私の知る幾つかの父のエピソードは、その大半は父の兄や父の戦友、部下達の方々に聴いたものである。

私が、たしか小学校の高学年くらいの頃だった。
父に、『そんなに、大変な場所で戦ったのに、どうして生きて帰って来れたの?』と聞いたことがある。

父は、いたずらっぽい笑みを浮かべて、答えてくれた。

『それはな、みんなと一緒に飛び立った後に、戦争してる方向と反対の方向へ飛んで行って、みんなが帰って来る頃、一緒に帰って来たんだよ。』
父から武勇伝のひとつも聴けると思っていた私は、落胆したものである。
しかし、それが父の冗談だという事は、子供のわたしにも判っていた。

晩年、同じような私の質問に、父は答えてくれた。
『こんな事で、死んでたまるかという強い思いだった。
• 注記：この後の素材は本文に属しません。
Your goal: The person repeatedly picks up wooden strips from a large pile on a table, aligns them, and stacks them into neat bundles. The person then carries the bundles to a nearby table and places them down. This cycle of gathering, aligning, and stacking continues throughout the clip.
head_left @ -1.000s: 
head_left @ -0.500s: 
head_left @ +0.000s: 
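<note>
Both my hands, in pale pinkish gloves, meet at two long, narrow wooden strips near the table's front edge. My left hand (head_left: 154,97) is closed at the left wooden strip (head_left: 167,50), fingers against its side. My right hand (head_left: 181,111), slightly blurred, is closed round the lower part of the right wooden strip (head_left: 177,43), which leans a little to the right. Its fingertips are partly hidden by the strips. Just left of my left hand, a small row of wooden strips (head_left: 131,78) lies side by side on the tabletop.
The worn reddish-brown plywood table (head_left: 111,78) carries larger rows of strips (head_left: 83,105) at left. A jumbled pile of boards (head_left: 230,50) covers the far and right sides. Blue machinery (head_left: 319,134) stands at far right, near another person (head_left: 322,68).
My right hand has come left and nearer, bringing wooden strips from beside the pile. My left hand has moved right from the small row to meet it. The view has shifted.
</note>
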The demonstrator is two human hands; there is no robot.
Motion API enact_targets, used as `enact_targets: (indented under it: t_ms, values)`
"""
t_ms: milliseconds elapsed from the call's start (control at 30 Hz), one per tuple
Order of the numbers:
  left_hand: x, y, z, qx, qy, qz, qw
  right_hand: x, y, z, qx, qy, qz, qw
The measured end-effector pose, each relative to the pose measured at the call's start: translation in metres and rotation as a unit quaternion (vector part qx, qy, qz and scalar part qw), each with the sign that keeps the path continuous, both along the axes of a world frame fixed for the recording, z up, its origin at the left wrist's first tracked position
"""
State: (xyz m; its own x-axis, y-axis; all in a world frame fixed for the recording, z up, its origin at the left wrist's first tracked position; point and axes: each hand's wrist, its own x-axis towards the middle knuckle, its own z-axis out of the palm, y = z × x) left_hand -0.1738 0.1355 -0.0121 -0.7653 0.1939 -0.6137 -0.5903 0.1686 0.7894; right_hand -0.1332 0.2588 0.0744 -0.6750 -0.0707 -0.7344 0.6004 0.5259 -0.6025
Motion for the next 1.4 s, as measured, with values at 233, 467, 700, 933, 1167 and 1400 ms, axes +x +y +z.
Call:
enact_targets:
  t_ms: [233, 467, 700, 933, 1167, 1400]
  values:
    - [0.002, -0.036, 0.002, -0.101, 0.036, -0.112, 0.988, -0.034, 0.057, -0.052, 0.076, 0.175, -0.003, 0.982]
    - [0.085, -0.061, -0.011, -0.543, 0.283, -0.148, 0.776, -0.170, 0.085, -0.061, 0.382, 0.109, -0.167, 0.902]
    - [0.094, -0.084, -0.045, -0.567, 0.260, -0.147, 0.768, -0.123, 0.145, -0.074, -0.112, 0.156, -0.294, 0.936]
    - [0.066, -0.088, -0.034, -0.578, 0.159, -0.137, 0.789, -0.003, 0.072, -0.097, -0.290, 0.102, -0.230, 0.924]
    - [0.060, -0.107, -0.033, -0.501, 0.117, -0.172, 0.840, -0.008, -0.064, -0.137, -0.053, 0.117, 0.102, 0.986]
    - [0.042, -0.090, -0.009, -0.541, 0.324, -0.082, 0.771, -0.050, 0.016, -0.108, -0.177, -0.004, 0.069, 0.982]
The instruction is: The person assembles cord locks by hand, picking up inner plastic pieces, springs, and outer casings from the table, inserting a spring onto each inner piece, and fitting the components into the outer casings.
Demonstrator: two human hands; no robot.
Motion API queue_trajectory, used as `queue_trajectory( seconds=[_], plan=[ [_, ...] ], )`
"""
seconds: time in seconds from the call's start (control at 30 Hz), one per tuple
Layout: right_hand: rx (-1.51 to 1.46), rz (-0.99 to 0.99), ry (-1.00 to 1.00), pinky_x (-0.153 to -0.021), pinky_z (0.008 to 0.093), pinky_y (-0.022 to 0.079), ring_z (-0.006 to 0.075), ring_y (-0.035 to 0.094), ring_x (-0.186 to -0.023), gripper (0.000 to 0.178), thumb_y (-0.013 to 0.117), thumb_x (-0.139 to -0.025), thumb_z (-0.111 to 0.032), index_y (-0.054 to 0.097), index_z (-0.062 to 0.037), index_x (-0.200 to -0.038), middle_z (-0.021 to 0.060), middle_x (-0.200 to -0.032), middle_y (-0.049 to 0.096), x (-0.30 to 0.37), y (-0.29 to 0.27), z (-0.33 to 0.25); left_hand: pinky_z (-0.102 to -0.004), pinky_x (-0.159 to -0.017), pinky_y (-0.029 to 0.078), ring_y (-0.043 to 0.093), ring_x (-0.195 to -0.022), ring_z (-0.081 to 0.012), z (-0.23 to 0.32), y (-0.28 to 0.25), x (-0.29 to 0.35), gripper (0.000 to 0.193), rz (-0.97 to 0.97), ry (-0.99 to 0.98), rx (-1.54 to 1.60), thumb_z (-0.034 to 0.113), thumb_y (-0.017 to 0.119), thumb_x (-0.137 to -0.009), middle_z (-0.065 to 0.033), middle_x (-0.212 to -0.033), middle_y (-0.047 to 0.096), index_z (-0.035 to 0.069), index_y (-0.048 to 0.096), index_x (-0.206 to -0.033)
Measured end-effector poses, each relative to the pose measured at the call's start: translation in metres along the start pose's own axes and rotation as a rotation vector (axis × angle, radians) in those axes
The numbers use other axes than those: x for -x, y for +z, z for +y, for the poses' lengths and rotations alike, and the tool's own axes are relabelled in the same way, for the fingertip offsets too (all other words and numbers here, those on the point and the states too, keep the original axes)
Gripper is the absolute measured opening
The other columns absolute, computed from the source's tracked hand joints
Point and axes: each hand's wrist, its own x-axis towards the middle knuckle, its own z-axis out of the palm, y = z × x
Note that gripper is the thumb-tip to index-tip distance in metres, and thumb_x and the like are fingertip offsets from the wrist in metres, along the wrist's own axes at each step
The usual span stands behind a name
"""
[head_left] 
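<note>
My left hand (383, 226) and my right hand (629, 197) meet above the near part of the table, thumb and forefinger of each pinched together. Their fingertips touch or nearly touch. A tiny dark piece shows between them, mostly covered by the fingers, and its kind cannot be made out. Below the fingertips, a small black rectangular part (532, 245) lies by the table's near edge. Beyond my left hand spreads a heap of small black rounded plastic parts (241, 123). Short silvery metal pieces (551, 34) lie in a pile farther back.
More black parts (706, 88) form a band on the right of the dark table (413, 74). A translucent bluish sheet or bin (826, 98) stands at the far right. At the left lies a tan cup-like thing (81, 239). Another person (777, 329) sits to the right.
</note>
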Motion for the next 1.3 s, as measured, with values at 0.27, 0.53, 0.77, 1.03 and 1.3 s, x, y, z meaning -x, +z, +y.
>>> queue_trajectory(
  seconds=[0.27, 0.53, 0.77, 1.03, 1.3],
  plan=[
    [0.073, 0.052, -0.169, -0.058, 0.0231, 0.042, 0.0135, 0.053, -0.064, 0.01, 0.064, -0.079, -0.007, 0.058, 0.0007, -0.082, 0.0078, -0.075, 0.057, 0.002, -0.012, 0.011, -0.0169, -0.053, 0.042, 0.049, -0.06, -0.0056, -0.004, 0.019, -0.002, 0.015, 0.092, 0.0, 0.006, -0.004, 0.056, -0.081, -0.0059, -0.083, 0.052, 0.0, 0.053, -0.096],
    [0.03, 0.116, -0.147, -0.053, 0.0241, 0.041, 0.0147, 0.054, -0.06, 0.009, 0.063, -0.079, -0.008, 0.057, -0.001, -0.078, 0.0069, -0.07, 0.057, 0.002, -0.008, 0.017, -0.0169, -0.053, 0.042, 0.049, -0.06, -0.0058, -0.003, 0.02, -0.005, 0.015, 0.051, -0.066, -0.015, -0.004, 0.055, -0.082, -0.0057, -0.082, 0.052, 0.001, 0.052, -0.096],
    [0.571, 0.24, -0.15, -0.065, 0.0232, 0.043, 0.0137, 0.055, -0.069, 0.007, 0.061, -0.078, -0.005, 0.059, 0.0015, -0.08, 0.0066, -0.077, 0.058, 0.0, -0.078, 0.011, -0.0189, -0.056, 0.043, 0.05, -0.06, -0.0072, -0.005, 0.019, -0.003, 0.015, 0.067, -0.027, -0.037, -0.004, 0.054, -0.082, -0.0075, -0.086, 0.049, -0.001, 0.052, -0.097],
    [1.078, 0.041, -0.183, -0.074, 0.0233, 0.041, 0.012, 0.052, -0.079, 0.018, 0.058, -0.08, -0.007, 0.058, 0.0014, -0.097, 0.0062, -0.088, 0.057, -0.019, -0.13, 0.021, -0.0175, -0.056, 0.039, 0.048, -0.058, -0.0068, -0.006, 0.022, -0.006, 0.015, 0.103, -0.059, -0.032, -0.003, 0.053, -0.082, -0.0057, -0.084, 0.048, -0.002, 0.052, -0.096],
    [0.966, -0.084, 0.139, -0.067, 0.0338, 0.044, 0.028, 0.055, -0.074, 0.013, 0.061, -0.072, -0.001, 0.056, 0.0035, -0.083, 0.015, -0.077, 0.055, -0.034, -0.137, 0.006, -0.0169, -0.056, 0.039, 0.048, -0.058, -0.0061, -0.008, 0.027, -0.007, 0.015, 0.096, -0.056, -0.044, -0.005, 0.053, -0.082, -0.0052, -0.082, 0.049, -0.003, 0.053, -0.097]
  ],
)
』
その時の父に、あの日のようないたずらっぽい笑みはなかった。

ウクライナで戦争の火種が燻り始めている。

人間は、悲しみの教訓を活かすことのできない愚かな動物なのだろうか?

『おじいちゃんが、お前に、先ず言っておきたい事は、戦争は絶対にやってはいけない。という事だ』

私の姪に、すっかり好々爺になっていた晩年の父が語った言葉である。